Exercise: Where does "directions" appear in the data? Return each line that holds it.

(Items from a dataset)
★ ★ ★ ★

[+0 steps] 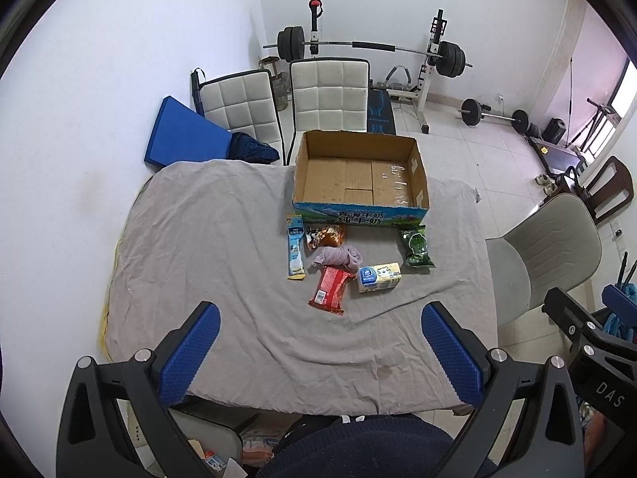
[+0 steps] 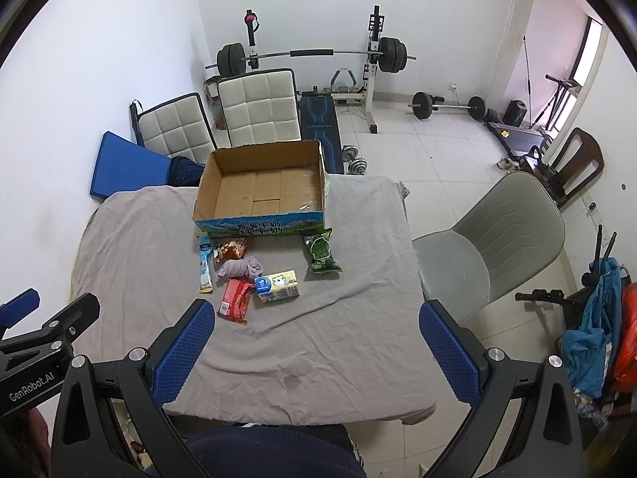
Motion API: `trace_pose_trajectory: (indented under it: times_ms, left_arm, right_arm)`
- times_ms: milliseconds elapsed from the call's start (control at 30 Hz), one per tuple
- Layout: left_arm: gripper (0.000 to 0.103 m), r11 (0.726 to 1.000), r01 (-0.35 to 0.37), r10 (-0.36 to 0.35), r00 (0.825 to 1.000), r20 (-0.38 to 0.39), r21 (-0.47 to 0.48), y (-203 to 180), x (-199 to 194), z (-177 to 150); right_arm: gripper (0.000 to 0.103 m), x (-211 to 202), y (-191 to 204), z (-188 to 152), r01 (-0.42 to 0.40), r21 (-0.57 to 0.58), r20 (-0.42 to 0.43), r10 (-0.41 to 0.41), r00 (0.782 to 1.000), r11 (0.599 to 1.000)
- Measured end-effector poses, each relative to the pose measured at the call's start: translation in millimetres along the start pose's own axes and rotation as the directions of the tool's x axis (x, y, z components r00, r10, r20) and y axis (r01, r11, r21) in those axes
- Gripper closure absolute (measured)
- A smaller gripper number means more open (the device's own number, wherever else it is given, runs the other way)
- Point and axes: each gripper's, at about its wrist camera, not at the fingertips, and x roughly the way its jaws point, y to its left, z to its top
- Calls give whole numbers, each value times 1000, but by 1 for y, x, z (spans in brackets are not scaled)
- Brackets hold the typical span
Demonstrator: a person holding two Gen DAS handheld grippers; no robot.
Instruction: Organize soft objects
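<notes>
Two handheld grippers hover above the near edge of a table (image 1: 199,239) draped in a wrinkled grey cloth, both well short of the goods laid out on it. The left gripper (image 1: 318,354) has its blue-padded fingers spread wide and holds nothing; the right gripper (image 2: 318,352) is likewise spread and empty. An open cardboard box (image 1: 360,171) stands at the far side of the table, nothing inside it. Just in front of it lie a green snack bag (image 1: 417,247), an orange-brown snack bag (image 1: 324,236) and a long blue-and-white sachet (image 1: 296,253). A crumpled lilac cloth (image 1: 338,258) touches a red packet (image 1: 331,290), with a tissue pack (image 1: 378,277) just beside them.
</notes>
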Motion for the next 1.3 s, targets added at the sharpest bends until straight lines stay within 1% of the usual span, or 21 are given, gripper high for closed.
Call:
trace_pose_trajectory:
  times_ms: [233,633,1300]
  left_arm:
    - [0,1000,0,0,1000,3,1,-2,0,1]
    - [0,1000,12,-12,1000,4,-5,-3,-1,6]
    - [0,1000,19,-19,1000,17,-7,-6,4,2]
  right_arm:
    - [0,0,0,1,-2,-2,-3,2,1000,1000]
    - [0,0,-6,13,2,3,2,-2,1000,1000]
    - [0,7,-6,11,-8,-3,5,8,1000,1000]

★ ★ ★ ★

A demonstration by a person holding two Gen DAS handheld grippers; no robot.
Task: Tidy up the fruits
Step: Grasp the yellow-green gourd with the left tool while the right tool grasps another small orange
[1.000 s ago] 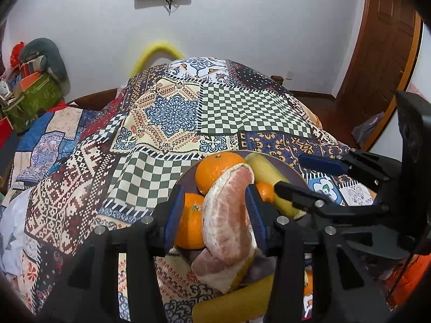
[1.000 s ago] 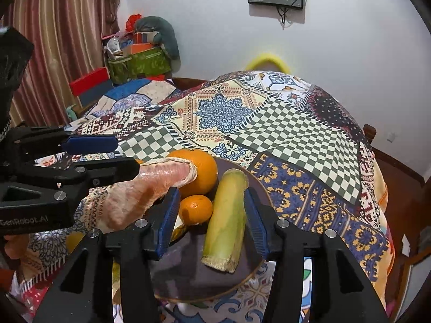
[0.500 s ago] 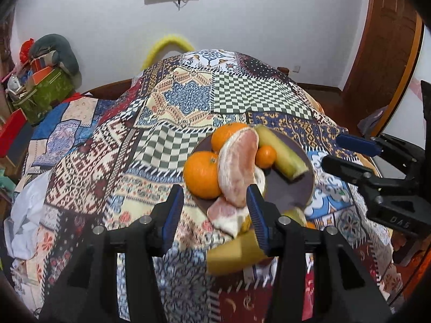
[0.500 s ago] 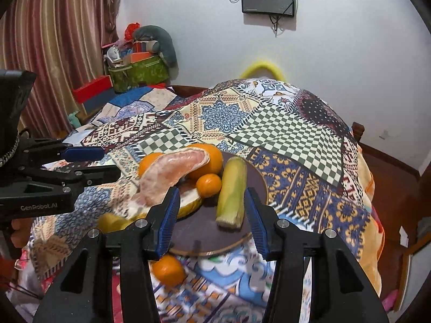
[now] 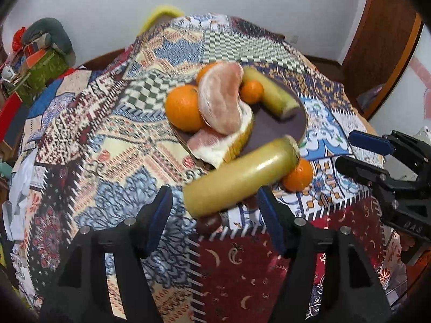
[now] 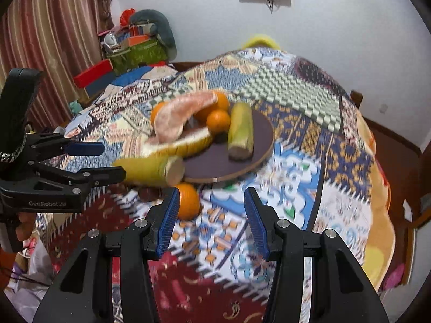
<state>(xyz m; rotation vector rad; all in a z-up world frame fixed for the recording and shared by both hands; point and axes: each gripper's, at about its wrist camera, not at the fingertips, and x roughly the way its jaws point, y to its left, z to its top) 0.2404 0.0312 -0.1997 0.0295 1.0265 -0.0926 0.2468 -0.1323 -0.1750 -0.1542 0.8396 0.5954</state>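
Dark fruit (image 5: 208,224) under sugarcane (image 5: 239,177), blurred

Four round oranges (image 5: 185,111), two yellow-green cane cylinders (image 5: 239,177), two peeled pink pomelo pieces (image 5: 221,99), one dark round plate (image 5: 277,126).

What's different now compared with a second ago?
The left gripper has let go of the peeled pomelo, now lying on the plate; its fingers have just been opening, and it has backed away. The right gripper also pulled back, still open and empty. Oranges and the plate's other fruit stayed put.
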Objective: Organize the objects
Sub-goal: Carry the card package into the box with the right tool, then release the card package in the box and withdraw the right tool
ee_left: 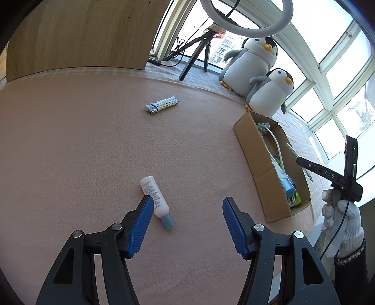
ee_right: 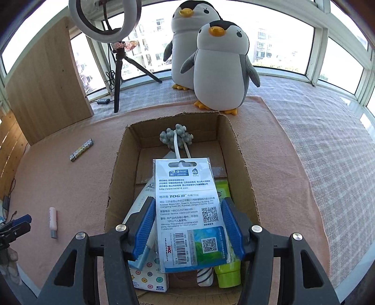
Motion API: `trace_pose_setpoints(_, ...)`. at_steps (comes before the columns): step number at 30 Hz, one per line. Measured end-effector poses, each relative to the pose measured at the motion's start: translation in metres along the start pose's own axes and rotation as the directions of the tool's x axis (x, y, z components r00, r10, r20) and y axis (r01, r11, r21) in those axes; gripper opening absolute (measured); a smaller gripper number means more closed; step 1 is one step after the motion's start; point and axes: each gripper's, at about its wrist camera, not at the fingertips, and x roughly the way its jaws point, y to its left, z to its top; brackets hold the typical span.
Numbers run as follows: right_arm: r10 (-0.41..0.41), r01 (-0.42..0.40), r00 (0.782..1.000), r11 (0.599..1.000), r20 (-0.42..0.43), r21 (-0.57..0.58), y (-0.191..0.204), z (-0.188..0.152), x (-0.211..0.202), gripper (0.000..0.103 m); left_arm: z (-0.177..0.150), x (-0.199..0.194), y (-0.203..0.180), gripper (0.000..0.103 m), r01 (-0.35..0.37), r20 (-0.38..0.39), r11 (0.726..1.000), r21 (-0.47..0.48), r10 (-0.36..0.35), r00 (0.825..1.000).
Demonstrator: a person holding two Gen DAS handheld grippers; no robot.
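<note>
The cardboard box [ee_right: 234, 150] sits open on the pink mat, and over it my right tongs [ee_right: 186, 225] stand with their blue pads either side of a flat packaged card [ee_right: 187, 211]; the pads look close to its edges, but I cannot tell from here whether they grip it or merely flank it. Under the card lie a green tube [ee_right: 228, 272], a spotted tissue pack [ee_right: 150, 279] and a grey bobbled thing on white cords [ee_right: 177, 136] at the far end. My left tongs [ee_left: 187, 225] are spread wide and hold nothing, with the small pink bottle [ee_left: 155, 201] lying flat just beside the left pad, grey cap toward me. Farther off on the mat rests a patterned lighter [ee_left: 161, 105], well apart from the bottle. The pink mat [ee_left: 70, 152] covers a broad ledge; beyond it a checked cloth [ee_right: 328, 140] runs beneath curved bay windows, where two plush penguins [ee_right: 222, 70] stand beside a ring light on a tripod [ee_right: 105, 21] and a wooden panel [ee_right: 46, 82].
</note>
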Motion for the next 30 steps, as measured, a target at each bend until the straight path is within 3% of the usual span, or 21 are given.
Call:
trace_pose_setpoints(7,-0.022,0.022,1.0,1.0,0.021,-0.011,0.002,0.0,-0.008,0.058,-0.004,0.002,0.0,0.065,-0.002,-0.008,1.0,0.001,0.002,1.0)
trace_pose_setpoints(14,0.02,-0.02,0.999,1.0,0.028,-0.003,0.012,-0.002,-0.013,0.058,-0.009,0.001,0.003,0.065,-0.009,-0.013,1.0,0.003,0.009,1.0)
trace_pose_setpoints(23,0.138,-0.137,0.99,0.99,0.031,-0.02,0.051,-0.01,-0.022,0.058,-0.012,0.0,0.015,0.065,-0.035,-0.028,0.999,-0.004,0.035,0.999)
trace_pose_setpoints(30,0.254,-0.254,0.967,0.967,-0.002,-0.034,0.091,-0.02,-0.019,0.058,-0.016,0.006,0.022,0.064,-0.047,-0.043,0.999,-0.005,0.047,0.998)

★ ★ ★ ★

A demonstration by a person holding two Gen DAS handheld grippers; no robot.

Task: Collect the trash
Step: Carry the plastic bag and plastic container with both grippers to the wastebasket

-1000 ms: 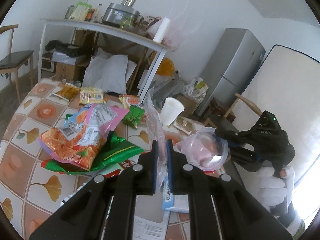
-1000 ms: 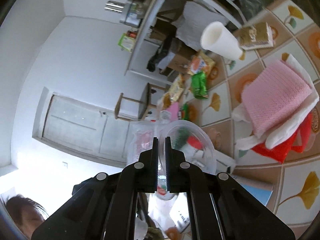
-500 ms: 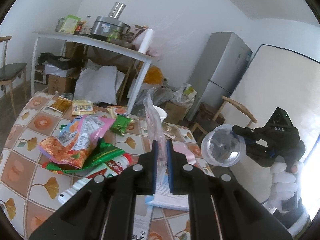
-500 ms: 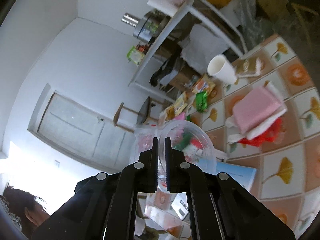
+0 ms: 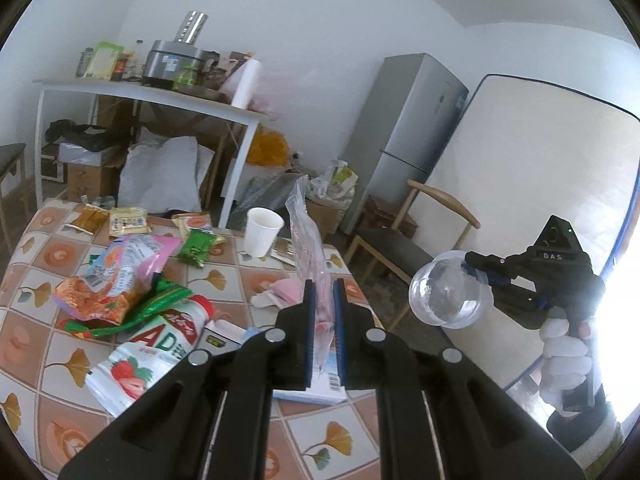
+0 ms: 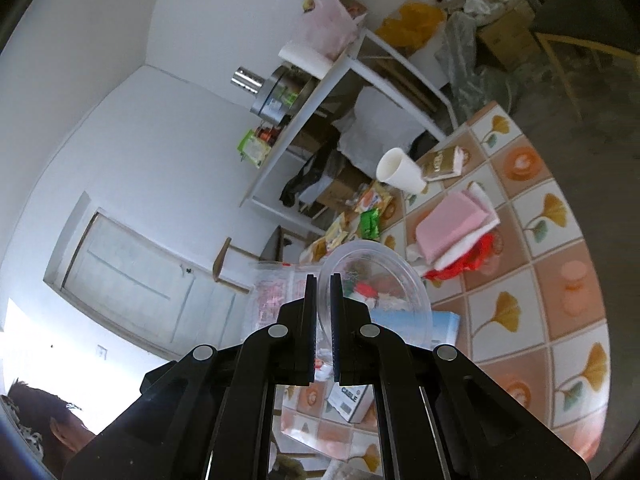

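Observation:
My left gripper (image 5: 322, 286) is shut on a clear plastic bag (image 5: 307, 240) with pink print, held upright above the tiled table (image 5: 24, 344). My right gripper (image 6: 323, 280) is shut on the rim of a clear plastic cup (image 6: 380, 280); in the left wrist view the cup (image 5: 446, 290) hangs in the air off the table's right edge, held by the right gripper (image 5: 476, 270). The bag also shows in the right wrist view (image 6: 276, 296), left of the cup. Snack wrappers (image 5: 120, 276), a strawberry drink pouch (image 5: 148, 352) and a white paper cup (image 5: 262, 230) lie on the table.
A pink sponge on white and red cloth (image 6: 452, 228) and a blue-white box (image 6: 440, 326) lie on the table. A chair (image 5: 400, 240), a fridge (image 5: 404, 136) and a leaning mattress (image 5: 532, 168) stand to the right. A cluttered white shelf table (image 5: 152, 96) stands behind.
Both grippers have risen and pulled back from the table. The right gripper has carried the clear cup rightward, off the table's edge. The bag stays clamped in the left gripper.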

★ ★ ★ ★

Response below:
- Measured end-effector poses, each relative to the pose measured at the call's start: translation in millimetres along the start pose's own axes and rotation as the directions of the tool's x axis (x, y, z components r00, r10, r20) and y axis (r01, r11, r21) in those axes
Motion API: `trace_pose_setpoints(_, ...)`. at_steps (comes before the columns): step number at 30 Hz, one per line. Measured end-effector poses, each relative to the pose measured at the motion's start: translation in metres along the start pose's own axes and rotation as the directions of the tool's x axis (x, y, z components r00, r10, r20) and y axis (r01, r11, r21) in those axes; gripper opening absolute (measured); a smaller gripper number means more closed; step 1 is one step after the motion's start; point and axes: each gripper's, at about its wrist camera, not at the fingertips, and x roughly the way its jaws point, y to its left, z to its top; brackets hold the typical span.

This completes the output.